As últimas medidas seguem uma campanha dos EUA contra o Tribunal Penal Internacional que começou depois que o tribunal emitiu mandados de prisão em 2024 para o primeiro-ministro israelense Benjamin Netanyahu e o ex-ministro da Defesa Yoav Gallant por supostos crimes de guerra em Gaza. Os EUA nunca ratificaram o Estatuto de Roma que criou o TPI.
Como os Países Baixos responderam como país anfitrião?
Como país anfitrião, os Países Baixos afirmam ter responsabilidade especial de proteger o TPI. Berendsen revelou que Haia trabalha nos bastidores "há meses" para amenizar o impacto das sanções e que levantou a questão pessoalmente com Rubio semanas atrás. "Infelizmente, isso ainda não foi eficaz", disse.
Berendsen também convidou a presidente Akane para discutir o apoio neerlandês. Nas redes sociais, escreveu que os Países Baixos "desaprovam" as sanções e que tribunais internacionais devem poder cumprir livremente seus mandatos. Descreveu a linguagem dos EUA como "muito dura", mas disse que responderiam diplomaticamente. "É nosso trabalho condenar diplomaticamente, mas também fazer tudo para permitir que o tribunal trabalhe", afirmou.
Essa postura está alinhada com o apoio neerlandês à justiça internacional e segue condenações de outros Estados partes do Estatuto de Roma.
Japão e outros Estados reagem
O Japão, maior contribuinte financeiro do TPI, chamou as sanções de "muito lamentáveis". Tóquio disse que sempre apoiou o TPI nos esforços para processar crimes graves. Não está claro se tomará contramedidas, pois é muito dependente dos EUA militarmente e raramente critica Washington.
Impacto sobre o TPI e a justiça internacional
O TPI chamou as designações de "ataque flagrante à independência de um tribunal internacional imparcial". Nove dos dezoito juízes, ambos os promotores adjuntos, o ex-procurador-chefe Karim Khan e um funcionário foram alvo de sanções. O tribunal alertou que ameaçar atores judiciais põe em perigo a ordem jurídica internacional e o acesso das vítimas à justiça.
As medidas complicam as operações diárias porque os sancionados não podem usar o sistema financeiro dos EUA. Grupos de direitos humanos veem as sanções como tentativa de proteger autoridades dos EUA e de Israel da responsabilização. A disputa se intensificou após os mandados de prisão do TPI contra líderes israelenses levarem Netanyahu a chamar o tribunal de "tribunal canguru".

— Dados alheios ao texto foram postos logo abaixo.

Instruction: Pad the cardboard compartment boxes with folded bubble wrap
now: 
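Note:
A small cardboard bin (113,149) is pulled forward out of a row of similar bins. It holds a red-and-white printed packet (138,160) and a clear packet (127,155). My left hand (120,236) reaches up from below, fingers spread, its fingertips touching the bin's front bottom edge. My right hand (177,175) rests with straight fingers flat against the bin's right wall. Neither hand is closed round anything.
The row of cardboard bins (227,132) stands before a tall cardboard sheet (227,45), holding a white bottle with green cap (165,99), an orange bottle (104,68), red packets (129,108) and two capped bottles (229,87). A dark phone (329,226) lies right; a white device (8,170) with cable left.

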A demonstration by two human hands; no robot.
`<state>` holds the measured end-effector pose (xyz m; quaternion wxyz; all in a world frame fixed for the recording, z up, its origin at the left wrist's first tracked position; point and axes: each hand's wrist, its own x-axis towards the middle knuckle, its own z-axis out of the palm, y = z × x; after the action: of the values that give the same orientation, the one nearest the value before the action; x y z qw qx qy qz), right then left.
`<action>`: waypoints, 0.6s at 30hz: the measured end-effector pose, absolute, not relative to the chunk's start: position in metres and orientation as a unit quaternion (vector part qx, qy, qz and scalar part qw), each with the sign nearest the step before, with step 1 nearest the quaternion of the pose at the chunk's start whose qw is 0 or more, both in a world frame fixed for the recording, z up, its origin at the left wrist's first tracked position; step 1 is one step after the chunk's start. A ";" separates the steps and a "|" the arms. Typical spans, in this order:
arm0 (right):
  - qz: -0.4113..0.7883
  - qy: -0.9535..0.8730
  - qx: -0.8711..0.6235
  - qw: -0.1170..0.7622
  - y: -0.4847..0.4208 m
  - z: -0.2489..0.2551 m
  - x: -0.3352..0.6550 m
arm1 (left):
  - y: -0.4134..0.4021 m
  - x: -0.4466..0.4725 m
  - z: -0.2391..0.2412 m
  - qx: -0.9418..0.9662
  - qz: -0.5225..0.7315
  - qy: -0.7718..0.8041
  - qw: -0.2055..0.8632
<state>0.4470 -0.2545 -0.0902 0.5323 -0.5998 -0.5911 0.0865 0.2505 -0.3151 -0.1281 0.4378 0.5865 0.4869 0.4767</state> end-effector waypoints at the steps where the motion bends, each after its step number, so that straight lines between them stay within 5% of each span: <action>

FAQ: Sanções dos EUA contra o TPI explicadas
Por que os EUA sancionaram funcionários do TPI?
A administração Trump afirma que o TPI excede seu mandato ao investigar ou processar funcionários de países como Israel e EUA, que não são partes do Estatuto de Roma.
Quem são Tomoko Akane e Abdoulaye Seye?
Tomoko Akane é juíza japonesa e presidente do TPI. Abdoulaye Seye é advogado sênior senegalês no Gabinete do Procurador que ajudou a redigir mandados contra líderes israelenses.
Quantos funcionários do TPI foram sancionados?
Nove dos dezoito juízes, ambos os promotores adjuntos, o ex-procurador-chefe e um funcionário foram alvos, segundo o TPI.
O que os Países Baixos estão fazendo para ajudar o TPI?
Como país anfitrião, trabalham nos bastidores há meses para mitigar o impacto e convidaram a presidente Akane para conversas.